Незабываемым остался для меня тот день, когда в наше село в сиянии солнца и в громе духового оркестра, рассыпая цокот подков, широким развернутым строем хлынула красная конница. Я сам не помнил, как очутился рядом с могучим буланым рысаком, как уцепился в стремя усача-кавалериста, а он, смеясь, наклонился и легко подхватил меня с земли, усадив перед собою на луку седла… В тот час я забыл и о придире-хозяине, и о его некормленном скоте; красные конники остановились в Шарлыке на отдых, и я ходил за бойцами по пятам, с замиранием сердца прислушиваясь к их разговорам. Как сейчас помню третью орловскую батарею, куда и меня зачислили «бойцом». Пока она стояла в нашем Шарлыке, то я вместе с красноармейцами ел армейскую кашу, «занимался» и спал вместе с батарейцами.
Батарея ушла на фронт.

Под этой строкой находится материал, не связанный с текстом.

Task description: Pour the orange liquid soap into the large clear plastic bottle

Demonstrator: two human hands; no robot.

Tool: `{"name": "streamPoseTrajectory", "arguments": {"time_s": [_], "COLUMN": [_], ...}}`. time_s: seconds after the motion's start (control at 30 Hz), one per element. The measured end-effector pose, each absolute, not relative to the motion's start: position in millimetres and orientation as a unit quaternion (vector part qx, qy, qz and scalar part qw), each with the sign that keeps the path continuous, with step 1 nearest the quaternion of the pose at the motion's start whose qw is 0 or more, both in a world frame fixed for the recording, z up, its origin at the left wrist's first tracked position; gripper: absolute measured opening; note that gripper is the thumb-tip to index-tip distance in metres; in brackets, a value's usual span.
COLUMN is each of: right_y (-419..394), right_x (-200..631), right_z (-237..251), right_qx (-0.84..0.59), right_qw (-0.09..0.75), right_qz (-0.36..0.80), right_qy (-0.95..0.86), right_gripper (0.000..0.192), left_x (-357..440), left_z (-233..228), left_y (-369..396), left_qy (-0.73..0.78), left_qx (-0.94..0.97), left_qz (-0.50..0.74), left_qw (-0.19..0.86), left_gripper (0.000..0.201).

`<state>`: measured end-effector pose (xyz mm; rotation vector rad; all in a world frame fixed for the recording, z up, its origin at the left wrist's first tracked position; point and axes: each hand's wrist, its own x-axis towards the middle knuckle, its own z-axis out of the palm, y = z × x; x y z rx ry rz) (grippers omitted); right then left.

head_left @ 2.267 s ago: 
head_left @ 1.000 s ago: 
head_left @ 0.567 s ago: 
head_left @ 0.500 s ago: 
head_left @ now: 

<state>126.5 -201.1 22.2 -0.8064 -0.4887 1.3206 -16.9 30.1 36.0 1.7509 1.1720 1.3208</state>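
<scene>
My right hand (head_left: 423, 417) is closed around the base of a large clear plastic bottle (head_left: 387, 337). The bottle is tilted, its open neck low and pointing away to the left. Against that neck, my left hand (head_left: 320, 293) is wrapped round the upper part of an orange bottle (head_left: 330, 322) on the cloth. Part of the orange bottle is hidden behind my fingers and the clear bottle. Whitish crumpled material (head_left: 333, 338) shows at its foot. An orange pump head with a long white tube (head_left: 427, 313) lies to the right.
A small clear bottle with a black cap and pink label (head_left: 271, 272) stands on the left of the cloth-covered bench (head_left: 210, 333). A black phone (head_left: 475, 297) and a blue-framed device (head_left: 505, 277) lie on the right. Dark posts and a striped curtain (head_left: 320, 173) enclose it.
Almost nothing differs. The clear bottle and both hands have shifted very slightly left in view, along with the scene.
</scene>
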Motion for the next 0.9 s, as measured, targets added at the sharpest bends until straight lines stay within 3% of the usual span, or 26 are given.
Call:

Я остался дома вместе с матерью. Слишком уж молод в то время был. Потом армия. Училище имени ВЦИК.
Здесь я вступил в партию Ленина. Когда фашистская банда генерала Франко подняла кровавый мятеж против законного правительства республиканской Испании, я загорелся желанием внести и свой посильный вклад в справедливое дело трудового испанского народа.
Несколько раз обращался я к командованию с просьбой послать в Испанию, писал заявления. И вот я здесь, под. Мадридом.
Я закончил рассказывать, а Педро еще долго молчал, глядя куда-то вдаль. О чем думал сейчас этот простой испанский парень, с которым меня многое роднило. О семье, погибшей в Мадриде? О многострадальной родине, земля которой дрожала от взрывов бомб? О Стране Советов, где рабочие и бывшие батраки свергли капиталистов?